Le second, Fedor Radmann, est l'homme qui a obtenu à l'Allemagne sa Coupe du monde en 2006 en travaillant à la fois pour le comité de candidature, pour le Rupert Murdoch allemand, Leo Kirch, et Adidas. Du lobbying de haute volée : tous les pronostics donnaient l'Afrique du Sud gagnante. Quand on a reproché à Sepp Blatter d'avoir vendu la Coupe du monde au Qatar, ce dernier a répondu : "La Coupe du monde achetée ? Ça me rappelle le vote en 2006..." Le délégué néo-zélandais avait en effet accepté de prendre un avion pour rentrer au pays au lieu de voter, alors qu'il avait promis son vote aux Sud-Africains. Résultat : 12-11 pour l'Allemagne.

Où se situe la ligne jaune ?

Comme le remarque justement l'universitaire James Dorsey, spécialiste du football au Moyen-Orient, dans France Football,  "les Qataris ont été très malins.
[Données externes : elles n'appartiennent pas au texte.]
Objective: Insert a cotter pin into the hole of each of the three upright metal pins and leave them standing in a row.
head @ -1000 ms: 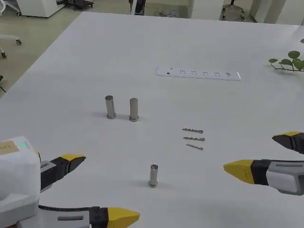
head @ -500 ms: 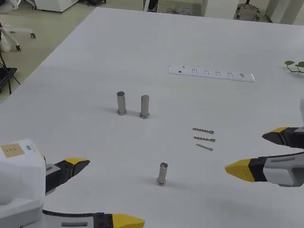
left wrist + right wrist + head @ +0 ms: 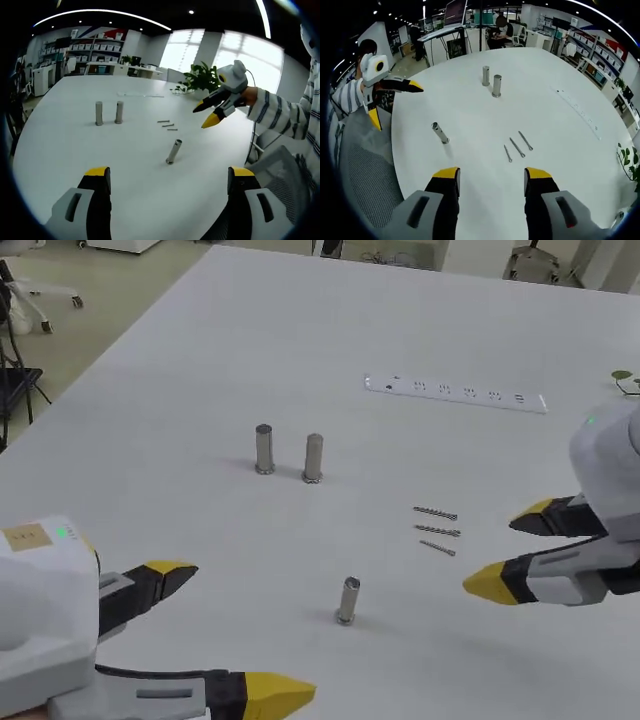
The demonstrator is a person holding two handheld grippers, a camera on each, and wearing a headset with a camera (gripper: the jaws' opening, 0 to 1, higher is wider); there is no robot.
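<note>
Left gripper (image 3: 245, 632): jaws wide apart, holding nothing. Right gripper (image 3: 492, 554): also open and empty, close to the three cotter pins (image 3: 438, 530), which lie side by side on the table (image 3: 180, 370). Two metal pins (image 3: 264, 448) stand close together further back. The third pin (image 3: 347, 600) stands alone, nearer, between the grippers.

Risks: the cotter pins are thin and lie flat, so the jaws may slip off one or scatter its neighbours. The lone pin looks easy to topple if nudged unsupported.
</note>
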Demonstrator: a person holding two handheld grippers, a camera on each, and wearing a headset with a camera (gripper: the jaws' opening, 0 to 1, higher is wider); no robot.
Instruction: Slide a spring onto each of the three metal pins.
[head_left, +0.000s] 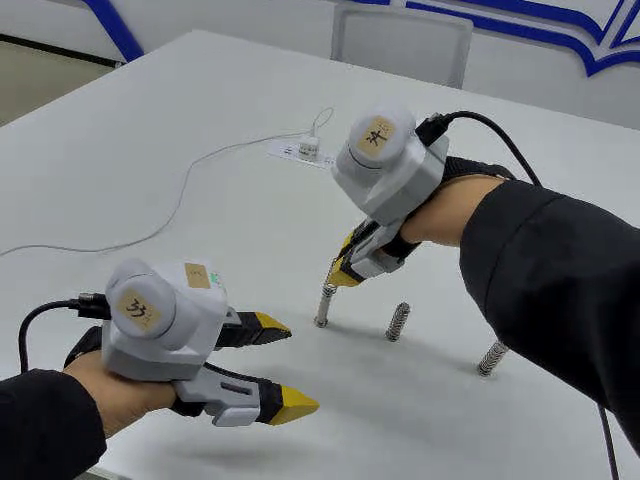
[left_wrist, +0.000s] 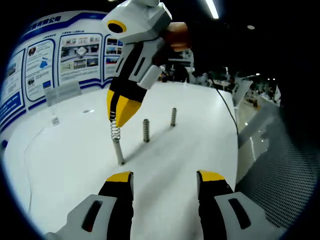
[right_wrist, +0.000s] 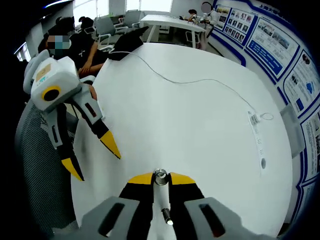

Ils ont exploré toutes les zones d'ombre (...) mais n'ont pas franchi la ligne jaune". On critique les sommes délirantes versées à des personnalités du foot comme Zinedine Zidane ou Pep Guardiola pour dire tout le bien qu'ils pensaient de l'émirat. Mais comment justifier par exemple le recours incessant à Nelson Mandela dans la politique sportive de l'Afrique du Sud ?

Pour assurer l'obtention du Mondial 2010, les dirigeants du projet sud-africain ont fait voyager Nelson Mandela, malade, jusqu'à Trinité-et-Tobago - 10 000 km de distance -  pour s'assurer du vote de Jack Warner, le tout-puissant président de la Concacaf, qui regroupe les fédérations des pays d'Amérique du Nord, comme l'explique Andrew Jennings dans Foul! The Secret World of Fifa.
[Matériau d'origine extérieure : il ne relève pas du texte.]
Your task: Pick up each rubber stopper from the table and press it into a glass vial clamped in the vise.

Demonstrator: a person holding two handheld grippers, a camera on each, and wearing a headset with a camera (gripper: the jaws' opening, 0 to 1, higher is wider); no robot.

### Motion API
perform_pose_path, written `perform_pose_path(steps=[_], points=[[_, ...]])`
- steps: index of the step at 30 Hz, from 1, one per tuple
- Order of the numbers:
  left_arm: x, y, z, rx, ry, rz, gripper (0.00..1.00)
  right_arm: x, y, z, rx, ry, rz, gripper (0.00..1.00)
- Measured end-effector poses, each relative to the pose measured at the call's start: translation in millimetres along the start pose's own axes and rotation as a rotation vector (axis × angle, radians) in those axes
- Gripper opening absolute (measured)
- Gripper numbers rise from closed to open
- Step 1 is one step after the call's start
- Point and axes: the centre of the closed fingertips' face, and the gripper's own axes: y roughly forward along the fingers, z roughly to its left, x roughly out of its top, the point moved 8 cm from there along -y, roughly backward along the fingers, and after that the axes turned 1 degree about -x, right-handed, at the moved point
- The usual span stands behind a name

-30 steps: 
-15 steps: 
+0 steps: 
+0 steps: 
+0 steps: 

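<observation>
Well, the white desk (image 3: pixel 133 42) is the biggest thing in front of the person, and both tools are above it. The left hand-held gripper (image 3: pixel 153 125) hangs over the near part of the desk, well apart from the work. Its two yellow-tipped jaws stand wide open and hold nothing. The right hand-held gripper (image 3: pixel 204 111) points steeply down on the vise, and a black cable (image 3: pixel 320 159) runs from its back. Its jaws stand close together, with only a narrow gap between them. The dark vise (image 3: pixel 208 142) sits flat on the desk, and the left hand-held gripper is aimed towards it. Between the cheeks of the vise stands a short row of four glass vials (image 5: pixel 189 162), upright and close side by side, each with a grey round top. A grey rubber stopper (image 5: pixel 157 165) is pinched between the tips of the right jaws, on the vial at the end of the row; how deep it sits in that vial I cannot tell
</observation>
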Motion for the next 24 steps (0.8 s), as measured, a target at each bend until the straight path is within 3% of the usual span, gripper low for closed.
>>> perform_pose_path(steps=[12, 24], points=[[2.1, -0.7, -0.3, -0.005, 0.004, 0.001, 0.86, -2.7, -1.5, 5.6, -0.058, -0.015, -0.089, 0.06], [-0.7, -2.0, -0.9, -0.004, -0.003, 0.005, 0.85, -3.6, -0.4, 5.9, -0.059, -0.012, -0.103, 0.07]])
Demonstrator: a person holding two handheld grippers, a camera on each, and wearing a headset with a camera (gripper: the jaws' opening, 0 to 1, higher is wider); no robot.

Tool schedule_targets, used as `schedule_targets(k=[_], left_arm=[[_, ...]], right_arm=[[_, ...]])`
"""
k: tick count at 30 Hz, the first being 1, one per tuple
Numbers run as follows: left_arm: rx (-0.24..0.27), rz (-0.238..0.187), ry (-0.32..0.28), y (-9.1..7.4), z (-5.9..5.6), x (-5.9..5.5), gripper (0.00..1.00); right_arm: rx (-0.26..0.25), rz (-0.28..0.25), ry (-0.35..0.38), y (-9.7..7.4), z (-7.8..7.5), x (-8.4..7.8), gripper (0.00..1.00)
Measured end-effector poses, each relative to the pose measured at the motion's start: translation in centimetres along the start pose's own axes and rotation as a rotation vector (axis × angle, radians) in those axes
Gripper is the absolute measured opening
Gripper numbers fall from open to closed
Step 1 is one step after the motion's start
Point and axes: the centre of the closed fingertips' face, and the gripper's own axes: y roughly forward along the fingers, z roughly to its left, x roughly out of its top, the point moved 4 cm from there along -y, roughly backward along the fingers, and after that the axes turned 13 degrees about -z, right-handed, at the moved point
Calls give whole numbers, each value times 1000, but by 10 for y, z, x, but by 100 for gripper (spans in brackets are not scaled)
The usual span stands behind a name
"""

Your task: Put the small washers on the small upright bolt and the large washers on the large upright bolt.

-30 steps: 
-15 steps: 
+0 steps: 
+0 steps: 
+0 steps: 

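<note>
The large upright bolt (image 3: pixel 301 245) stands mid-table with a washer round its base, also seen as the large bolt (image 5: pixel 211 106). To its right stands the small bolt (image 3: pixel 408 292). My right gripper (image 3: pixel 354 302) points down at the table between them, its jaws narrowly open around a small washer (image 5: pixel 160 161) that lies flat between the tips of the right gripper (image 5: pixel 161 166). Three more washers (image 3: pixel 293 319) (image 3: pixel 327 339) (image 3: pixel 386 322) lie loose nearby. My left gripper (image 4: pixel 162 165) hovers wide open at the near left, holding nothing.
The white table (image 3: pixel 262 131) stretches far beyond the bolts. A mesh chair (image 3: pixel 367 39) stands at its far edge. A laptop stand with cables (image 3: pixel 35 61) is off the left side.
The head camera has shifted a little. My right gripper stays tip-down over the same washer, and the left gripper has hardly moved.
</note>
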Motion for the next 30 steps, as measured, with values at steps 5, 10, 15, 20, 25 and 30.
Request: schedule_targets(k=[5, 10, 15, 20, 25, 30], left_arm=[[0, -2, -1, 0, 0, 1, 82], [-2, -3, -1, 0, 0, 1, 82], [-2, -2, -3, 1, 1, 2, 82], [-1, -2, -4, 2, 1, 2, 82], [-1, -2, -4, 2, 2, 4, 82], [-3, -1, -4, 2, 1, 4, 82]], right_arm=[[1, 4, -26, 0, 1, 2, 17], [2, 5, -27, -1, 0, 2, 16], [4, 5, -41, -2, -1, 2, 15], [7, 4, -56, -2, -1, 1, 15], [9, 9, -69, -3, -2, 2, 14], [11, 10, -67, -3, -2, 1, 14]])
"Jack Warner avait passé la nuit dans la suite présidentielle, dans le lit de Mandela. Qu'est-ce que les Sud-Africains pouvaient faire de plus ? Warner demanda une heure du temps de Mandela et l'invita, en compagnie de l'archevêque Desmond Tutu à Trinité-et-Tobago. (...) Les médecins avaient pourtant demandé à Mandela, 85 ans, d'arrêter de voyager à l'étranger, alors que Tutu, 72 ans, luttait contre un cancer. Mais s'ils voulaient avoir la Coupe du monde en Afrique du Sud, ils ne pouvaient pas refuser."
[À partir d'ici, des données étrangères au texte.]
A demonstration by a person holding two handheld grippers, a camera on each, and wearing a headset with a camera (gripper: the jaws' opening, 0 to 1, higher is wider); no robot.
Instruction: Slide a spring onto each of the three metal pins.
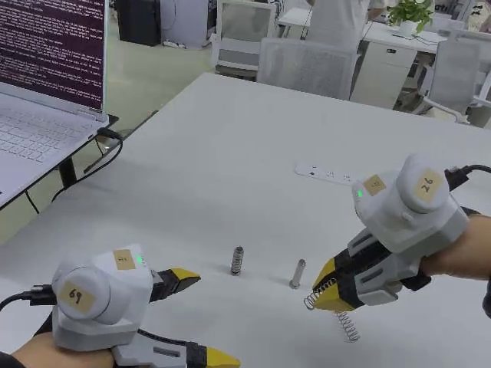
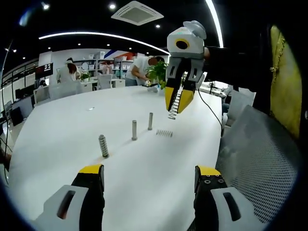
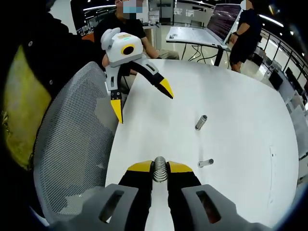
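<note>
The left gripper (image 1: 211,316) is hovering over the table (image 1: 230,153) with its jaws spread wide. To its right, a sprung pin (image 1: 237,261) and a bare pin (image 1: 297,274) are standing upright. The right gripper (image 1: 320,291) is pinching a spring (image 1: 309,300) just beside the bare pin, and a loose spring (image 1: 347,326) is lying near it.

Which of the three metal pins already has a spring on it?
The end pin nearest the left gripper: a spring sits on it, while the middle pin and the far pin stand bare.
</note>
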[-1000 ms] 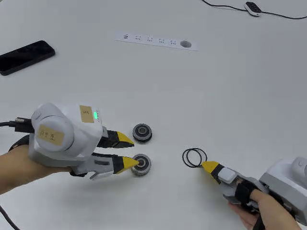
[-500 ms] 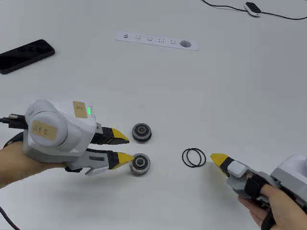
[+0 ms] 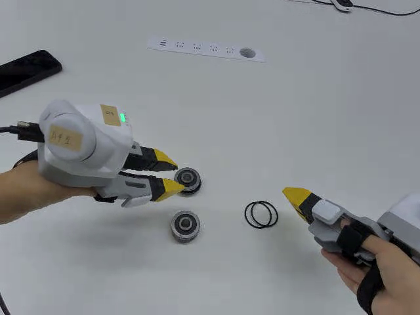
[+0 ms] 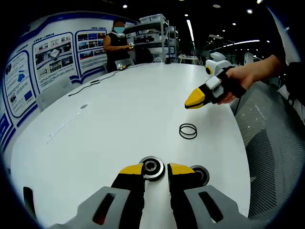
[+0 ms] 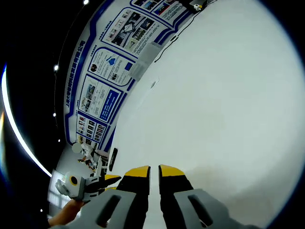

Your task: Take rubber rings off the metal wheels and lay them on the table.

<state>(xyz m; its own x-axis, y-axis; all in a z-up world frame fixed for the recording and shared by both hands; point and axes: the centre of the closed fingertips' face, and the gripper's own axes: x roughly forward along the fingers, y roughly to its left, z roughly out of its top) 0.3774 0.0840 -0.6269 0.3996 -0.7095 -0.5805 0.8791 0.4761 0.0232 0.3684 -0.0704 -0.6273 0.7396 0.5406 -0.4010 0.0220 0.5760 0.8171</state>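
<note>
A broad white table (image 3: pixel 315 98) with a rounded edge lies under soft, even light. Beyond it the wall (image 4: pixel 71 21) curves round, trimmed in blue and hung with information boards (image 4: pixel 52 55) of text and small pictures. The ceiling (image 4: pixel 152 7) is dark, dotted with small spot lamps (image 4: pixel 125 6) and crossed by bright strip lights (image 4: pixel 190 29). At the table's far end stands a shelf rack (image 4: pixel 159 34) carrying pale boxes.

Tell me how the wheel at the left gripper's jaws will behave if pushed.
The wheel lies flat, so it will likely slide, not roll. It looks metal, so probably stiff and heavy for its size.
</note>
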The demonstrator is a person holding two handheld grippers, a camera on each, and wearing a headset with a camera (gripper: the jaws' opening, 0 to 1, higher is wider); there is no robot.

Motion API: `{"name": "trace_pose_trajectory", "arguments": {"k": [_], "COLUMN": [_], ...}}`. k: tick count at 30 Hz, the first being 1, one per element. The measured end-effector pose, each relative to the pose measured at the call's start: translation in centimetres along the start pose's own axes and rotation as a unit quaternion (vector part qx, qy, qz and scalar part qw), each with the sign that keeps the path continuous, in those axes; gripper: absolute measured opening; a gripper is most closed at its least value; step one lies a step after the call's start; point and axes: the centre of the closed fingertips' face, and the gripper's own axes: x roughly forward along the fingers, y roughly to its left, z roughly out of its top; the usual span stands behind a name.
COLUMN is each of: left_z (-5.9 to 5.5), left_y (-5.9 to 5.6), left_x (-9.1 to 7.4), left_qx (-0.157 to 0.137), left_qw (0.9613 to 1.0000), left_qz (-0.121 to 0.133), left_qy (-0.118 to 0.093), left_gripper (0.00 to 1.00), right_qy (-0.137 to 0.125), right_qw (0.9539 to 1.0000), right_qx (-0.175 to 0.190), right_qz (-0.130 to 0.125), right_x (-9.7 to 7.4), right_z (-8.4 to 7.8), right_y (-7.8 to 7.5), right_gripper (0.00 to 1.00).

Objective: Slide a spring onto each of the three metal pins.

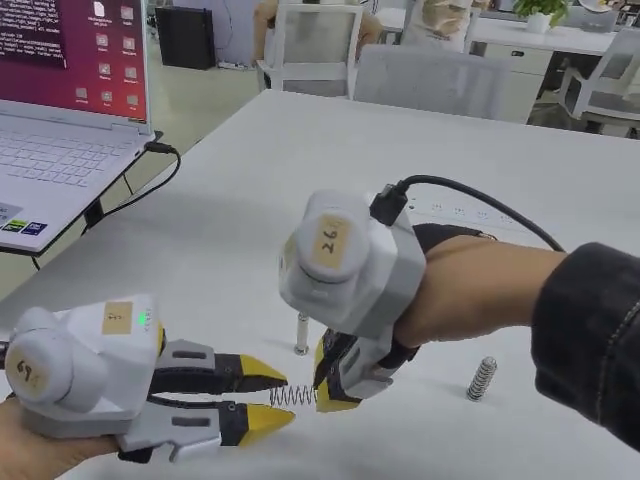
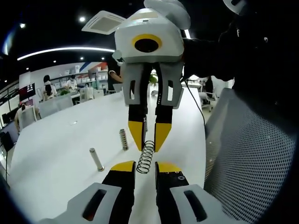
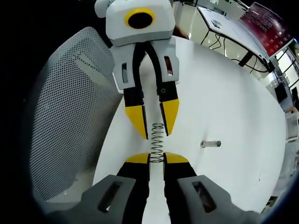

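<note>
Left gripper point(image 1: 287, 397): light grey shell, black jaws, yellow tips, tan label, green LED. Right gripper point(image 1: 325, 395): same grey-white shell, black-and-yellow jaws, tan label with dark handwritten digits. Spring point(image 1: 292, 396): thin dark-silver wire. Second spring point(image 1: 481, 378), pin point(image 1: 302, 333): bright silver. Table point(image 1: 230, 200): plain white. Laptop point(image 1: 60, 150): silver keyboard, magenta screen. Cable point(image 1: 440, 179): black. Sleeve point(image 1: 590, 330): dark charcoal. Chair point(image 3: 70, 102): grey mesh, dotted perforation.
</note>
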Motion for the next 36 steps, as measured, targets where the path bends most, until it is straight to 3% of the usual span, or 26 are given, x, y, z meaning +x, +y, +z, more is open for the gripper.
{"name": "trace_pose_trajectory", "arguments": {"k": [22, 36], "left_z": [-0.1, 1.1], "left_y": [-0.6, -0.9], "left_x": [0.3, 0.3], "left_qx": [0.009, 0.016], "left_qw": [0.9999, 0.9997], "left_qz": [-0.013, -0.016], "left_qy": [0.003, -0.011], "left_gripper": [0.02, 0.02], "right_qy": [-0.007, -0.001], "right_qw": [0.9999, 0.9999], "right_qx": [-0.01, 0.0], "right_qz": [0.003, 0.011], "right_x": [0.0, 0.9], "right_z": [-0.2, -1.3], "right_y": [0.2, 0.3], "right_gripper": [0.1, 0.1]}}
Nelson Mandela serre la main de Sepp Blatter, président de la Fifa, avant la finale du Mondial sud-africain, à Johannesburg (Afrique du Sud), le 11 juillet 2010.
Nelson Mandela serre la main de Sepp Blatter, président de la Fifa, avant la finale du Mondial sud-africain, à Johannesburg (Afrique du Sud), le 11 juillet 2010. (JEFF MITCHELL / FIFA / GETTY IMAGES)

De la même façon, Danny Jordaan, patron du Mondial en Afrique du Sud, a reconnu avoir demandé aux Anglais de renoncer au Mondial 2010 en échange d'un soutien explicite de Nelson Mandela pour l'édition suivante, note la chaîne sportive ESPN (en anglais). Est-ce de l'intimidation, de la politique, du lobbying ou un échange de bons procédés ?

La Fifa a lancé une enquête sur les conditions d'attribution des Mondiaux 2018 et 2022. Et a aussi engagé comme conseiller Henry Kissinger, l'ex-secrétaire d'Etat de Nixon pendant la guerre du Vietnam, qui a dans son CV, note l'association Play the game (en anglais), l'étouffement discret des scandales de corruption qui ont entouré le choix de Salt Lake City (Utah, Etats-Unis) pour les Jeux olympiques d'hiver de 2002.